#### Exercise requirements:
From the entries below, reproduce exactly the lines from the one with "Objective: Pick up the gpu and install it" through the one with "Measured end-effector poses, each", both included, without images.

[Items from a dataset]

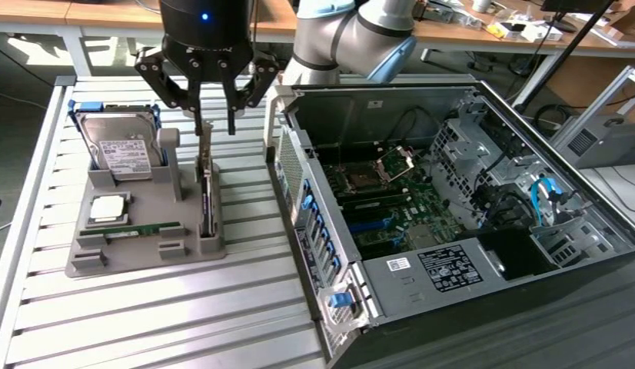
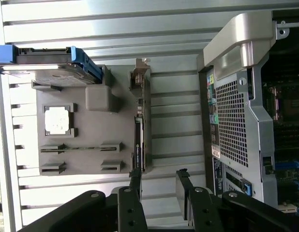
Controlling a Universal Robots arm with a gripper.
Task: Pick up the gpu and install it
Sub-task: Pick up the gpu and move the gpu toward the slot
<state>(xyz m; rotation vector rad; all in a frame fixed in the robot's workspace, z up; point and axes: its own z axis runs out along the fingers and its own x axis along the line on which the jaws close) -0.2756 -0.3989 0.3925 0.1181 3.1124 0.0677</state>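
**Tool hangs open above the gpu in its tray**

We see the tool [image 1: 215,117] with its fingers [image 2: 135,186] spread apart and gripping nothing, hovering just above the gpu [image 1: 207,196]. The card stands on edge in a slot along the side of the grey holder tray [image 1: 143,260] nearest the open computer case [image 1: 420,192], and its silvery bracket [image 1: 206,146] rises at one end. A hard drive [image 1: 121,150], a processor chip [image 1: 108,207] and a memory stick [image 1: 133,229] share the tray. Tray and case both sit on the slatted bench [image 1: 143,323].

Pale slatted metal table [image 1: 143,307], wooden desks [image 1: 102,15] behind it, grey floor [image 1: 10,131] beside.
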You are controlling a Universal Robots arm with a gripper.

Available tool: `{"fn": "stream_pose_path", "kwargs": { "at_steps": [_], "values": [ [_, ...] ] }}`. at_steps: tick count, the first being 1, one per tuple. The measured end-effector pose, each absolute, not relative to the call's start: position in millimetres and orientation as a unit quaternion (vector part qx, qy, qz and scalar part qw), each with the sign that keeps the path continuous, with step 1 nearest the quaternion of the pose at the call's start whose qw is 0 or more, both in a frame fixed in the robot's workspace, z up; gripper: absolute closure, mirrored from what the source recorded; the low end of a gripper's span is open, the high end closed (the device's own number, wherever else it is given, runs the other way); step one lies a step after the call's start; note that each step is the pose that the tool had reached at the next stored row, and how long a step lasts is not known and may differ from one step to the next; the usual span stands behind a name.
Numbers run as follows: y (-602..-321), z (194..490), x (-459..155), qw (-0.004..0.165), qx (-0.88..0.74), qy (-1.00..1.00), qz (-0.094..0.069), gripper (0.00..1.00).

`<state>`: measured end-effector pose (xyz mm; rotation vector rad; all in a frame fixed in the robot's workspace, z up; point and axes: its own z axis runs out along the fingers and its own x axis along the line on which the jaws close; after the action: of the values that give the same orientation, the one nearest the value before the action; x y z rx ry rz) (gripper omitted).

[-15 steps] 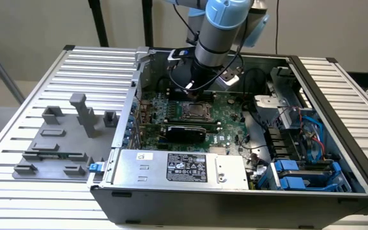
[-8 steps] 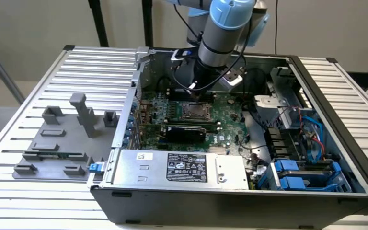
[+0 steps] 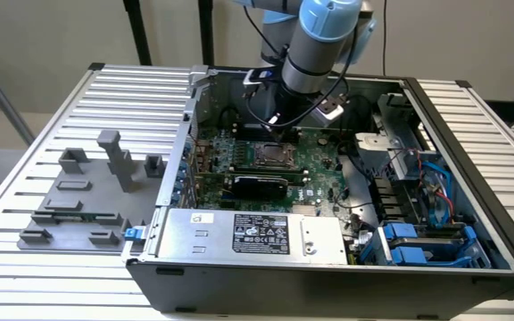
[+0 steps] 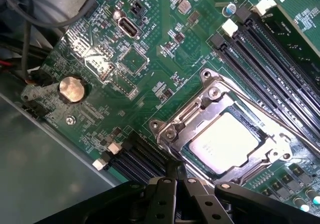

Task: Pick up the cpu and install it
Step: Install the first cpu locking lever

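My black two-fingered pincer (image 4: 176, 171) is clenched, its tips pressed together with nothing between them, poised over the green motherboard (image 3: 320, 144) inside the open black computer case (image 3: 328, 284). In the wrist view the tips sit right at the edge of the silver metal socket frame (image 4: 210, 96), near the corner that faces the row of black memory slots (image 4: 132, 159).

The cpu (image 4: 225, 144), a small flat square chip with a silver-grey metal top, is not in my grasp. It lies flat inside the socket, ringed by the metal frame, with its top showing through the frame's opening. In the exterior view the socket (image 3: 270, 155) sits toward the middle of the motherboard, just under my wrist.

A round silver coin-cell battery (image 4: 71, 89) sits in its holder near the motherboard's edge, well apart from the socket. A second bank of long black slots (image 4: 280, 58) runs along the far side of the socket.

At the case's near edge lies the grey metal power-supply box (image 3: 248, 235) with a black label. Blue plastic drive brackets (image 3: 417, 247) fill the near corner on the exterior view's right. Outside the case, on the ribbed aluminium worktop (image 3: 25, 267), stands a grey fixture tray (image 3: 88, 194) with upright blocks, on the exterior view's left.
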<state>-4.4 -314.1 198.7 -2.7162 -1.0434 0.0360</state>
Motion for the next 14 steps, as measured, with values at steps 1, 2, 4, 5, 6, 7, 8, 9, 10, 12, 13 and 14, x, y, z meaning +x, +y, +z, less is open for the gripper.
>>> {"fn": "stream_pose_path", "kwargs": {
  "at_steps": [1, 2, 4, 5, 6, 7, 8, 9, 10, 12, 13, 14],
  "values": [
    [-314.1, 198.7, -3.4, 0.116, -0.927, -0.357, 0.012, 0.89],
    [-314.2, 198.8, -2.5, 0.116, -0.927, -0.357, 0.012, 0.89],
    [-314.3, 198.8, -0.8, 0.115, -0.926, -0.358, 0.013, 0.89],
    [-314.4, 198.8, -0.1, 0.115, -0.926, -0.359, 0.013, 0.89],
    [-314.5, 198.8, 0.3, 0.116, -0.926, -0.360, 0.013, 0.89],
    [-314.8, 198.8, 0.6, 0.116, -0.926, -0.360, 0.013, 0.89],
    [-315.2, 198.7, 0.8, 0.116, -0.925, -0.361, 0.013, 0.89],
    [-315.7, 198.7, 0.9, 0.117, -0.925, -0.361, 0.012, 0.89],
    [-316.2, 198.7, 1.0, 0.117, -0.925, -0.361, 0.012, 0.89],
    [-317.5, 199.0, 1.1, 0.118, -0.925, -0.362, 0.012, 0.89],
    [-317.9, 199.0, 1.1, 0.119, -0.924, -0.362, 0.012, 0.89],
    [-318.2, 198.9, 1.2, 0.120, -0.924, -0.363, 0.011, 0.89]
  ]
}}
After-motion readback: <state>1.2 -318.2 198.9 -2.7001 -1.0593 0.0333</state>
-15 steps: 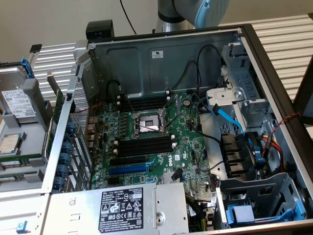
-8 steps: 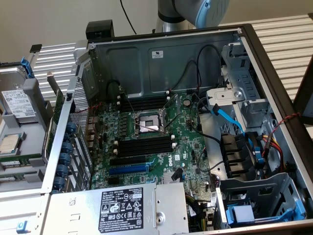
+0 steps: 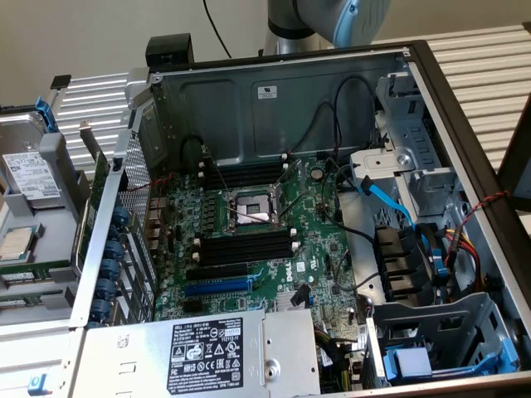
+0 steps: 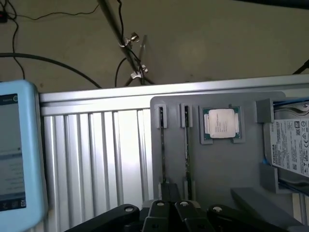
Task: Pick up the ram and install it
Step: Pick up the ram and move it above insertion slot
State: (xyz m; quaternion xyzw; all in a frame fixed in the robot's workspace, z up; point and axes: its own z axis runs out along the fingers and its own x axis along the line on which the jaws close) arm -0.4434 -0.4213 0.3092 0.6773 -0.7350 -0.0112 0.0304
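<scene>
Two ram sticks stand on edge in the narrow slots of a grey holder tray (image 4: 227, 169). The nearer ram stick (image 4: 162, 145) and its neighbour (image 4: 187, 145) show only as thin dark lines. My gripper (image 4: 173, 208) hangs above the near ends of these two sticks, holding nothing. In the exterior view the same tray (image 3: 50, 153) lies at that view's left, beside the open computer case, with a green ram edge (image 3: 37, 268) showing on it. Only part of the arm (image 3: 332, 21) shows there, at the top. Black memory slots (image 3: 245, 246) on the motherboard stand unfilled.
The tray also holds a CPU (image 4: 221, 123) and a hard drive (image 4: 289, 145). A light blue device (image 4: 17, 154) lies on the ribbed metal table. Inside the case are the CPU socket (image 3: 253, 211), a blue expansion slot (image 3: 217, 286), cables and a power supply (image 3: 207, 348).
</scene>
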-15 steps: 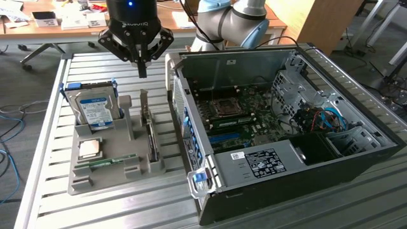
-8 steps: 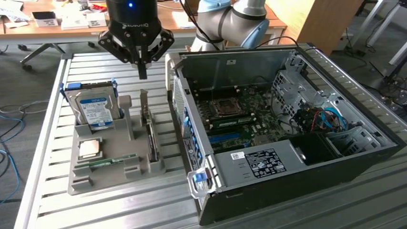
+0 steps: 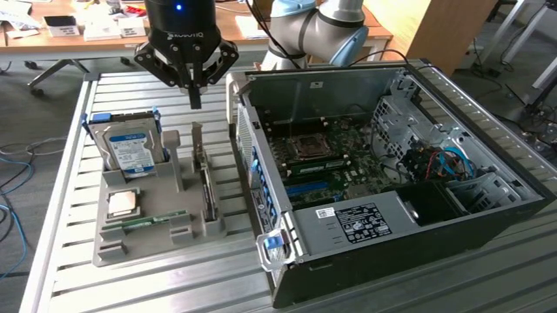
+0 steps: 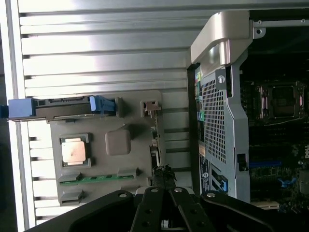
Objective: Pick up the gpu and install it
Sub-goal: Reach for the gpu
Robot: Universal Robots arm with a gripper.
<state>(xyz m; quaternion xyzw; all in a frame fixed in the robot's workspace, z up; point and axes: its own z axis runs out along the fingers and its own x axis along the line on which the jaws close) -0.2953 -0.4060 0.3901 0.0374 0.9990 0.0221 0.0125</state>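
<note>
The gpu [image 3: 203,186] stands on its long edge in a slot of the grey parts holder [image 3: 139,244], its silver bracket end pointing up at the far side. My gripper [image 3: 195,101] hangs just above that far end, fingers shut together with nothing between them and clear of the card. In the wrist view the gpu [image 4: 155,147] appears edge-on as a thin dark strip, directly ahead of my shut gripper [image 4: 163,178]. To the exterior view's right lies the open computer case [image 3: 487,228], with its motherboard [image 3: 327,163] exposed.
In the same holder are a silver hard drive [image 3: 129,149] with a blue-white label, a square processor [image 3: 124,203] and a green memory stick [image 3: 153,220]. The case's rear wall [image 3: 252,163] stands close beside the holder. A desk with clutter [image 3: 87,26] lies behind the slatted metal table [image 3: 148,287].
</note>
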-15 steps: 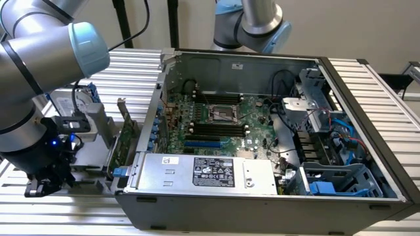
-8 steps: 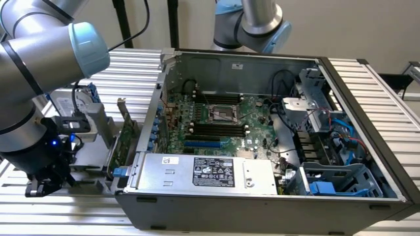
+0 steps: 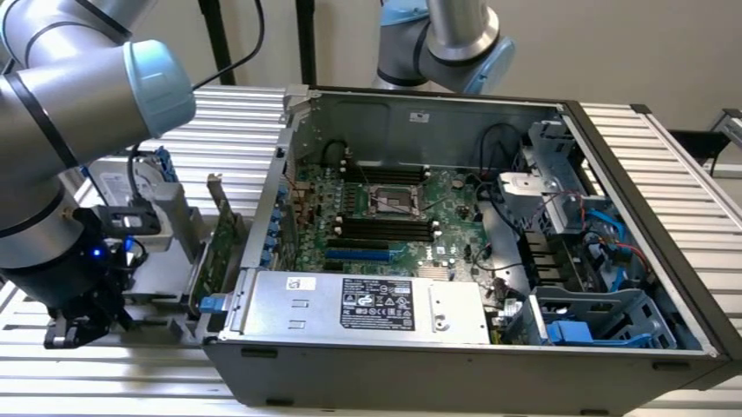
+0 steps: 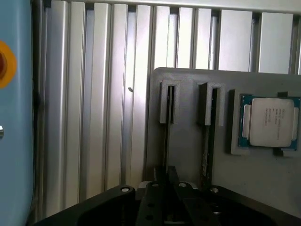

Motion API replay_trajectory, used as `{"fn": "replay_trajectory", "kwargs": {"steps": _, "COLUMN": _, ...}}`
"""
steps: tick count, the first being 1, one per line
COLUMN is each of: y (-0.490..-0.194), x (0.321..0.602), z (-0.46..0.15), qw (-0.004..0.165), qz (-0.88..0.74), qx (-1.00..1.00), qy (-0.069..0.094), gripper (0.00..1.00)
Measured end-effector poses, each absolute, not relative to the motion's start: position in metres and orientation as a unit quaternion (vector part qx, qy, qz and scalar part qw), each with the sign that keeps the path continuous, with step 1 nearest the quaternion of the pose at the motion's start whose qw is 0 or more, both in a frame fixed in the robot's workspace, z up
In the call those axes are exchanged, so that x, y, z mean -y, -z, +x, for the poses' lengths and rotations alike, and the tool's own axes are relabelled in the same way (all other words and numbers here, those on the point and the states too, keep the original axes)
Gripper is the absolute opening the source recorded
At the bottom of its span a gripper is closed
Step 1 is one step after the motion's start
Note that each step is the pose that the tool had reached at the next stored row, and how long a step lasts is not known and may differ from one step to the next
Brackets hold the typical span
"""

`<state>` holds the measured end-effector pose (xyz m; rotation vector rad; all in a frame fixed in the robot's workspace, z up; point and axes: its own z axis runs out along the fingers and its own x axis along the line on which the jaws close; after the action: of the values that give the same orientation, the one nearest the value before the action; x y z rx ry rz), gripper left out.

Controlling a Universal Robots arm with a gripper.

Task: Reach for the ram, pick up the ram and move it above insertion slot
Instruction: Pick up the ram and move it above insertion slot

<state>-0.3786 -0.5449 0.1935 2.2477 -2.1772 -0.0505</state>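
The ram [image 4: 166,127] stands on edge in the left groove of a grey holder [image 4: 188,155], showing as a thin dark strip. A second stick [image 4: 207,141] stands in the groove beside it. My gripper [image 4: 166,176] sits directly over the near end of the left stick, in line with it. In the exterior view my gripper [image 3: 79,330] is low at the exterior view's left, outside the computer case. The black memory slots [image 3: 383,230] lie on the motherboard inside the open case.
A processor chip [image 4: 269,121] rests in a pocket of the holder. A large green expansion card [image 3: 215,252] stands between holder and case wall [image 3: 273,217]. A second arm [image 3: 453,43] hangs behind the case. A blue panel with an orange button [image 4: 14,117] is close by.
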Motion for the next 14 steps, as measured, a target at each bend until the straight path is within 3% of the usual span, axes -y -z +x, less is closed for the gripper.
{"fn": "replay_trajectory", "kwargs": {"steps": 14, "y": -0.1941, "x": 0.5444, "z": -0.3782, "qw": 0.009, "qz": 0.713, "qx": 0.701, "qy": 0.014, "gripper": 0.14}}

#### Written answer:
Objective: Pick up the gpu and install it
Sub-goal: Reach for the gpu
Robot: Universal Robots arm with a gripper.
<state>(xyz m; quaternion xyzw; all in a frame fixed in the robot's workspace, z up; point and axes: its own z axis runs out along the fingers and its own x axis along the line on which the jaws close) -0.2953 -0.4060 0.3901 0.0374 0.9990 0.0221 0.0125</state>
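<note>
The gpu [image 3: 203,186] stands on its long edge in a slot of the grey parts holder [image 3: 139,244], its silver bracket end pointing up at the far side. My gripper [image 3: 195,101] hangs just above that far end, fingers shut together with nothing between them and clear of the card. In the wrist view the gpu [image 4: 155,147] appears edge-on as a thin dark strip, directly ahead of my shut gripper [image 4: 163,178]. To the exterior view's right lies the open computer case [image 3: 487,228], with its motherboard [image 3: 327,163] exposed.
In the same holder are a silver hard drive [image 3: 129,149] with a blue-white label, a square processor [image 3: 124,203] and a green memory stick [image 3: 153,220]. The case's rear wall [image 3: 252,163] stands close beside the holder. A desk with clutter [image 3: 87,26] lies behind the slatted metal table [image 3: 148,287].
</note>
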-15 steps: 
-8 steps: 
+0 steps: 
+0 steps: 

Motion API replay_trajectory, used as `{"fn": "replay_trajectory", "kwargs": {"steps": _, "COLUMN": _, ...}}`
"""
steps: tick count, the first being 1, one per line
COLUMN is each of: y (-0.490..-0.194), x (0.321..0.602), z (-0.46..0.15), qw (-0.004..0.165), qz (-0.88..0.74), qx (-1.00..1.00), qy (-0.069..0.094), gripper (0.00..1.00)
Measured end-effector poses, each absolute, not relative to the motion's start: position in metres and orientation as a unit quaternion (vector part qx, qy, qz and scalar part qw), each with the sign that keeps the path continuous, with step 1 nearest the quaternion of the pose at the motion's start whose qw is 0 or more, both in a frame fixed in the robot's workspace, z up

The output is finished and nothing more is needed.